Miliarder Mark Cuban: Kripto Bisa Gulingkan Perbankan Tradisional

Milairder Mark Cuban menilai crypto dan fintech berpotensi besar menggantikan sistem perbankan tradisional.

Diterbitkan 23 Maret 2026, 13:30 WIB
Share
Copy Link
Batalkan

Liputan6.com, Jakarta - Miliarder sekaligus pengusaha ternama, Mark Cuban, memperingatkan bahwa sektor perbankan tradisional berada dalam posisi rentan terhadap disrupsi teknologi baru.

Dikutip dari U.Today, Senin (23/3/2026), menurut Cuban, lembaga keuangan konvensional berisiko “digulingkan” oleh inovasi seperti cryptocurrency dan fintech yang dinilai lebih efisien dan modern.

Dalam sebuah diskusi bersama komentator teknologi Adam.GPT, Cuban menyoroti bagaimana teknologi baru berpotensi “membangun ulang” sistem kerja perusahaan lama dari nol, termasuk di sektor jasa keuangan.

Ia menilai bahwa sistem perbankan saat ini masih bergantung pada proses lama yang kompleks dan tidak efisien.
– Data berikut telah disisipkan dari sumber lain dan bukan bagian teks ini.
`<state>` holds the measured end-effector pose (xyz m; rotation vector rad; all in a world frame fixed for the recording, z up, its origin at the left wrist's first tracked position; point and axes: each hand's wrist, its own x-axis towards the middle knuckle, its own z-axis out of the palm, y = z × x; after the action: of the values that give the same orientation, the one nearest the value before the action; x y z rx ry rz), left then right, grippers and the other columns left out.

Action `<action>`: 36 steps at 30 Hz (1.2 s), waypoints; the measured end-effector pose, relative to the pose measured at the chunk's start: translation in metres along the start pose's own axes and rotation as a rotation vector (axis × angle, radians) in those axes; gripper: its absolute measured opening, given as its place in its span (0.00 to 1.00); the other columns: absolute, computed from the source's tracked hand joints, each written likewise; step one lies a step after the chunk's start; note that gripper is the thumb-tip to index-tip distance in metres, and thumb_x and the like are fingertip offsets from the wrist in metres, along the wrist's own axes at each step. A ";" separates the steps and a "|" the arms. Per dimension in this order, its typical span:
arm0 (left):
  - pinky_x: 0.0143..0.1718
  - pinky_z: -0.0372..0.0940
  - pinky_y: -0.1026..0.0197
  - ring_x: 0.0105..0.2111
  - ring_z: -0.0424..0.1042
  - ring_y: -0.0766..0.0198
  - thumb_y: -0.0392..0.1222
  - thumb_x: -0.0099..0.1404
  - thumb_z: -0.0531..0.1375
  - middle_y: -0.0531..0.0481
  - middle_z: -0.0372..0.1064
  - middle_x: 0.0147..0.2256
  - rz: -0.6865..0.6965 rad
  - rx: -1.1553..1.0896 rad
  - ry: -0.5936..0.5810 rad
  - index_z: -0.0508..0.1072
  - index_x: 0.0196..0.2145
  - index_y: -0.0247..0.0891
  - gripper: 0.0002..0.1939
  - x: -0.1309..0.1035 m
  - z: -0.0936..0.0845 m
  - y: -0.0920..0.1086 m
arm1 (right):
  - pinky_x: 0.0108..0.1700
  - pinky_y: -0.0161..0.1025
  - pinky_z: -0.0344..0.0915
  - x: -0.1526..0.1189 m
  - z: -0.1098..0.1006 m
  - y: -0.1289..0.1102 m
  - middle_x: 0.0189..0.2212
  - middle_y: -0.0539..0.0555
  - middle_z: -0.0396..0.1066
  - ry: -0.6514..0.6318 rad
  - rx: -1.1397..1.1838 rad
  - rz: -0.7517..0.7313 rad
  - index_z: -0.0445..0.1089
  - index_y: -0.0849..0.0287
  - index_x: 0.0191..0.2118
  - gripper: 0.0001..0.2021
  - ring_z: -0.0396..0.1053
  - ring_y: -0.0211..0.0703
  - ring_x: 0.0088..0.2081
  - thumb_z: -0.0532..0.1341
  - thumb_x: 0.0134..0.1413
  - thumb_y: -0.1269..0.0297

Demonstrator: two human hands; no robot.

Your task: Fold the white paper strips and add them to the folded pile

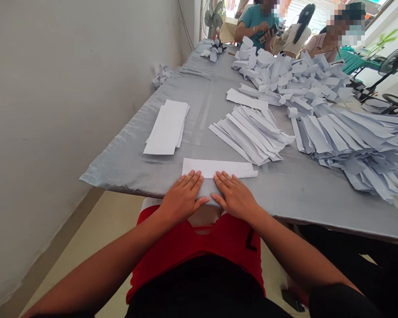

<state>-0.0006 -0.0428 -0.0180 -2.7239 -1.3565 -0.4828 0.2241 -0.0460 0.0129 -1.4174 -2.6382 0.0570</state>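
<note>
A white strip of paper lies lengthwise near the front edge of the table, with a fold along its near side. My left hand rests flat on its left part, fingers stretched out and thumb pointing inward. On the fold nearer the right end lies my right hand, its fingers likewise extended. The two thumbs come close to each other but stay apart. Beyond my left hand is a stack of flat white paper strips. A fanned pile of folded strips lies beyond my right hand.
The table has a grey cloth and stands beside a white wall. More folded strips spread at the right, with a large heap of folded paper behind. Several people sit at the far end; one in a teal shirt holds a phone.
</note>
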 end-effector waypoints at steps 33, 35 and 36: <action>0.49 0.68 0.48 0.45 0.77 0.50 0.47 0.76 0.49 0.36 0.79 0.45 -0.037 0.092 0.094 0.79 0.41 0.33 0.21 0.010 -0.027 -0.015 | 0.62 0.63 0.62 -0.036 -0.029 0.051 0.57 0.63 0.73 0.101 -0.240 0.296 0.78 0.59 0.48 0.19 0.65 0.63 0.63 0.53 0.69 0.55; 0.44 0.68 0.49 0.38 0.76 0.51 0.50 0.74 0.53 0.40 0.78 0.36 -0.073 0.096 0.039 0.78 0.33 0.35 0.20 0.025 -0.031 -0.016 | 0.61 0.60 0.64 -0.020 -0.029 0.048 0.57 0.63 0.73 0.171 -0.174 0.298 0.77 0.60 0.49 0.19 0.66 0.61 0.62 0.53 0.69 0.56; 0.42 0.67 0.50 0.37 0.75 0.51 0.51 0.72 0.56 0.40 0.77 0.33 -0.102 0.104 0.010 0.78 0.33 0.35 0.18 0.034 -0.032 -0.016 | 0.60 0.59 0.65 -0.010 -0.027 0.047 0.57 0.64 0.72 0.190 -0.131 0.287 0.75 0.60 0.53 0.20 0.66 0.60 0.62 0.53 0.69 0.55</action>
<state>-0.0023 -0.0127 0.0208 -2.5766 -1.4798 -0.4188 0.2717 -0.0291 0.0340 -1.7405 -2.3081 -0.2119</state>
Salah satu masalah utama dalam sistem perbankan tradisional adalah proses yang disebut “reconciliation”, yakni mekanisme kompleks untuk mencocokkan data keuangan internal dan memenuhi kebutuhan regulasi.

Proses ini masih sangat bergantung pada campur tangan manusia serta “pengetahuan perusahaan” yang tidak terdokumentasi dengan baik.

 

Disclaimer: Setiap keputusan investasi ada di tangan pembaca. Pelajari dan analisis sebelum membeli dan menjual Kripto. Liputan6.com tidak bertanggung jawab atas keuntungan dan kerugian yang timbul dari keputusan investasi.

 

Ketergantungan pada Pengetahuan Internal Jadi Kelemahan Bank

Menurut Cuban, ketergantungan pada pengetahuan internal karyawan justru menjadi kelemahan besar.
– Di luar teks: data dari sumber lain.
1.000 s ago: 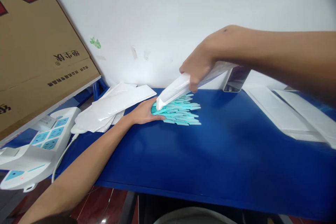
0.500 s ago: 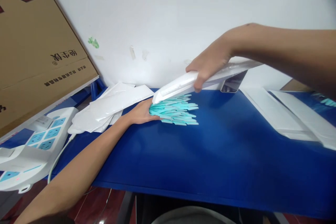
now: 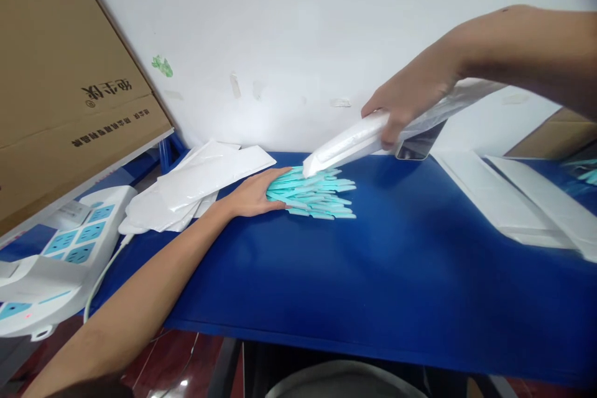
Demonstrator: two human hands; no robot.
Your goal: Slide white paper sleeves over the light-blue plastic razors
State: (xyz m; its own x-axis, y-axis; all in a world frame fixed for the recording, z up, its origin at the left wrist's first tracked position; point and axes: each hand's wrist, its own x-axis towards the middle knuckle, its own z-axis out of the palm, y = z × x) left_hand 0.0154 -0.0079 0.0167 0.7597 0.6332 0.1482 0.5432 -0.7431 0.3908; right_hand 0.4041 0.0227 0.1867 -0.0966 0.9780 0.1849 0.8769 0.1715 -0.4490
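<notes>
A fan of several thin teal plastic sticks (image 3: pixel 317 196) lies on the blue table (image 3: pixel 373 273). My left hand (image 3: pixel 254 193) rests flat on the left ends of the sticks, pressing them to the table. My right hand (image 3: pixel 410 96) grips a long white plastic bag (image 3: pixel 364 137) held slanting, its lower open end just above the sticks' far edge.
A pile of white bags (image 3: pixel 200 180) lies to the left by the wall. More flat white bags (image 3: pixel 513 199) lie at the right. White power strips (image 3: pixel 60 249) sit at the left edge under a tilted cardboard box (image 3: pixel 69 74). A dark phone (image 3: pixel 420 143) leans on the wall.
My right hand has drawn the white bag up and to the right, so its lower end has slid off the left ends of the sticks. My left hand stays on the sticks.
</notes>
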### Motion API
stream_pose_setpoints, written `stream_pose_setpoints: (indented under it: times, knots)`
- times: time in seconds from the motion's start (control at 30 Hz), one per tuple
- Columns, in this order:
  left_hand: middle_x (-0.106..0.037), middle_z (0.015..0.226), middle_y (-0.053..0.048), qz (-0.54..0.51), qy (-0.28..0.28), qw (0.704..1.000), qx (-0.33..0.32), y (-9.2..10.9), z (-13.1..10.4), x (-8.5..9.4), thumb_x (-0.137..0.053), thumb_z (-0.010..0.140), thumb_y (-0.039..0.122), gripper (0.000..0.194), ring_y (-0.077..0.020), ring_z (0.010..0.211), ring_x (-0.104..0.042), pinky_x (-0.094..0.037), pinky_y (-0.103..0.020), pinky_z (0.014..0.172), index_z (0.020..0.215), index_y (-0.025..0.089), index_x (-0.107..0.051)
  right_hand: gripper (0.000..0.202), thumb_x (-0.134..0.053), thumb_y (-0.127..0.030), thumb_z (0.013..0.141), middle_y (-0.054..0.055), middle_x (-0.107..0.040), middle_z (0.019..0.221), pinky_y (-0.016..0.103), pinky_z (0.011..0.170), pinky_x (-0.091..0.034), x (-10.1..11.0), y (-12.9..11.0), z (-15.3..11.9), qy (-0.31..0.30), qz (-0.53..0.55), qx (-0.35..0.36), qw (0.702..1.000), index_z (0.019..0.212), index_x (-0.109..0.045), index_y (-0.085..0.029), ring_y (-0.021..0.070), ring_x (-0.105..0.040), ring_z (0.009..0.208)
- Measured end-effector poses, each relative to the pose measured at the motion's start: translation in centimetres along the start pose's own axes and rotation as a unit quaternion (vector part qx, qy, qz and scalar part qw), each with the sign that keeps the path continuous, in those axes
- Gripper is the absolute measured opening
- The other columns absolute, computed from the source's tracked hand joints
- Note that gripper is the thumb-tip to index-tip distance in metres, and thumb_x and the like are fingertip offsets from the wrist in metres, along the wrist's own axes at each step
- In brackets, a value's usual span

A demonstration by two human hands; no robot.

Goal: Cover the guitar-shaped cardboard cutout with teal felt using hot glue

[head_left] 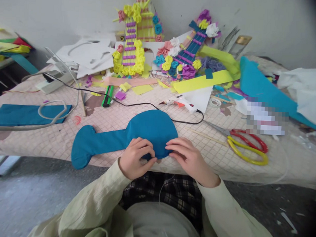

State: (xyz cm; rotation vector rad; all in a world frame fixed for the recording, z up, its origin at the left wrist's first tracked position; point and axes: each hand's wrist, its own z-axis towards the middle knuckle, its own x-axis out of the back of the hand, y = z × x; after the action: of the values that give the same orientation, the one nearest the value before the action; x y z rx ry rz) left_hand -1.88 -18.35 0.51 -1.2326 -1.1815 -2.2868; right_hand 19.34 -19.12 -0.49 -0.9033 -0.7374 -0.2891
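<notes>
A blue fabric-like shape [152, 127] with a round body, a narrow neck and a rounded head lies flat near the table's front edge, its neck pointing left. My left hand [137, 157] is closed on the near edge of the round body, thumb and fingers pinching it. At the body's right edge, my right hand [191, 160] grips the rim between its thumb and fingers. Just beyond the body lies a white glue gun [183, 103] with a black cord. Scissors [240, 141] with red and yellow handles rest to the right.
A green cutter [108, 96] lies behind the neck. Flower-covered paper instruments [130, 44] lean on the wall. Folded blue fabric [14, 114] and a looped grey cable [53, 110] are at left. A power strip [55, 80], yellow paper [201, 82] and blue sheet [266, 90] lie further back.
</notes>
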Motion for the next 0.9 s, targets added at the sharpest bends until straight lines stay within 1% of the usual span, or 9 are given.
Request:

“Di sinilah kami berbeda pendapat, yaitu apakah karyawan akan sepenuhnya membagikan, atau bahkan secara akurat membagikan ‘pengetahuan perusahaan’ mereka. Mereka cenderung melindungi pengetahuan itu. Sebagian besar bahkan tidak terdokumentasi. Itulah keunggulan mereka,” ujar Cuban.

Ia menambahkan, karena pengetahuan tersebut dijaga untuk keamanan pekerjaan, bank tradisional kesulitan melakukan otomatisasi maupun modernisasi sistem mereka.
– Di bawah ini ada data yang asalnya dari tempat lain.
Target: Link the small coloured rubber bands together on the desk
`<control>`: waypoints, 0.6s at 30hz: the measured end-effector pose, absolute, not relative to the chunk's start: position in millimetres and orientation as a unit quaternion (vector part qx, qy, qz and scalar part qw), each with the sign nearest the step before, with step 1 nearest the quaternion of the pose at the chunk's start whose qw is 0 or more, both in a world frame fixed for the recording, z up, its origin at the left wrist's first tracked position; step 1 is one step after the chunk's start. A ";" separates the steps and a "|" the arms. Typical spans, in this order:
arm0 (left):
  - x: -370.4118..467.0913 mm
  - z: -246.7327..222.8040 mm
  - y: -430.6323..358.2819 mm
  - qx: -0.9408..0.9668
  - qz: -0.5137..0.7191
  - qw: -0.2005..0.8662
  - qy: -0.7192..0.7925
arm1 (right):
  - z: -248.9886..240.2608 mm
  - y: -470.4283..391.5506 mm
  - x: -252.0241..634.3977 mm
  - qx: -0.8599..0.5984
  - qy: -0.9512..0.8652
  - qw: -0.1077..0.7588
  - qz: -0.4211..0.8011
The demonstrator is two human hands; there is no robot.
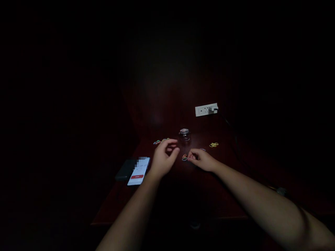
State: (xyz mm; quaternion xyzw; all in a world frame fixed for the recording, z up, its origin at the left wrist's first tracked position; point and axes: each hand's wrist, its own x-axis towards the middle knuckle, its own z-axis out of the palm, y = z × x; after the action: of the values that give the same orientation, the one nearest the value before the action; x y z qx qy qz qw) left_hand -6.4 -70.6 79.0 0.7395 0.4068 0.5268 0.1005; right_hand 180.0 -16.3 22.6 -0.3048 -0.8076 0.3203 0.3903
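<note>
With our left hand [164,158] raised near the lidded jar [185,135], thumb and fingers apart, we reach our curled right hand [203,160] to small orange and grey bands [184,157] on the table [183,190], whether pinching one we cannot tell.

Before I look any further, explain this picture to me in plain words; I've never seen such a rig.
There is no machine: these are one person's bare hands, seen from a camera worn on the head, looking forward and down. The left hand is half-curled, with nothing visibly held. The right hand has its fingertips at a small cluster of rings; whether it grips one is too small to tell. On the dark red table are also a jar, yellow rings and a lit phone.
</note>
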 end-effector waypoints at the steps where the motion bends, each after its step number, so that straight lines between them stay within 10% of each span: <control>1: -3.3 73.3 -65.7 0.753 0.504 0.107 0.410 | 21.8 -15.1 180.1 -0.303 -0.807 0.394 0.320; 18: -4.4 10.6 -28.2 0.758 0.433 0.214 0.438 | 18.9 -6.8 182.4 -0.329 -0.798 0.397 0.312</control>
State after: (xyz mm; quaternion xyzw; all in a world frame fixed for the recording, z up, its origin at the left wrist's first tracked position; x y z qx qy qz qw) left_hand -4.4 -28.2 10.6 0.7577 0.4385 0.4334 0.2142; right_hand 182.4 -6.8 18.9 -0.3291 -0.7982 0.3120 0.3966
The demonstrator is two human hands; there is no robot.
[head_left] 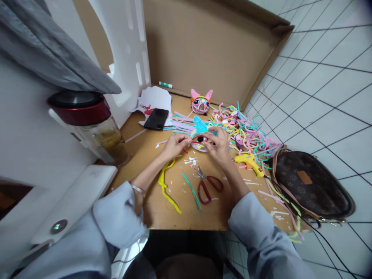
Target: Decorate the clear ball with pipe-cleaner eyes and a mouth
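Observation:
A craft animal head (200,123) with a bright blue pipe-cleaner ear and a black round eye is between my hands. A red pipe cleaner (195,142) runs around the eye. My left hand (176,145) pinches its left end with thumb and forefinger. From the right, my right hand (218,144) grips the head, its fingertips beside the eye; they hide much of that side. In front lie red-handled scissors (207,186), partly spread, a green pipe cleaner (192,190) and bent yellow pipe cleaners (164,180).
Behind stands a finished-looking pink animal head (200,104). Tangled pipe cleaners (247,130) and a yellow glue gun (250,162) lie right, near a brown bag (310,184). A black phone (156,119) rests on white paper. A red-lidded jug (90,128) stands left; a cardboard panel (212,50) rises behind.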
Kondisi tersebut membuat sektor perbankan menjadi target empuk bagi teknologi terdesentralisasi.

 

Bisa Pangkas Sistem Lama

Dalam diskusi tersebut, Cuban sepakat bahwa kecerdasan buatan (AI), perangkat lunak baru, serta teknologi blockchain dapat menyederhanakan proses keuangan yang selama ini rumit.

“Fakta. Terutama karena fintech selalu menjadi cara cepat untuk mendisrupsi perbankan, dan crypto juga bergerak ke arah itu,” kata Cuban.

Jaringan cryptocurrency bekerja menggunakan sistem buku besar terdistribusi (distributed ledger), yang memungkinkan proses pencatatan transaksi dilakukan secara otomatis dan real-time.

Dengan sistem ini, proses “reconciliation” dapat berlangsung instan dan terintegrasi langsung dalam protokol, tanpa memerlukan campur tangan manusia atau “pengetahuan tersembunyi” seperti dalam sistem perbankan tradisional.

Hal ini membuka peluang bagi crypto untuk memangkas kompleksitas sistem lama di pusat keuangan global dan menghadirkan sistem yang lebih transparan serta efisien.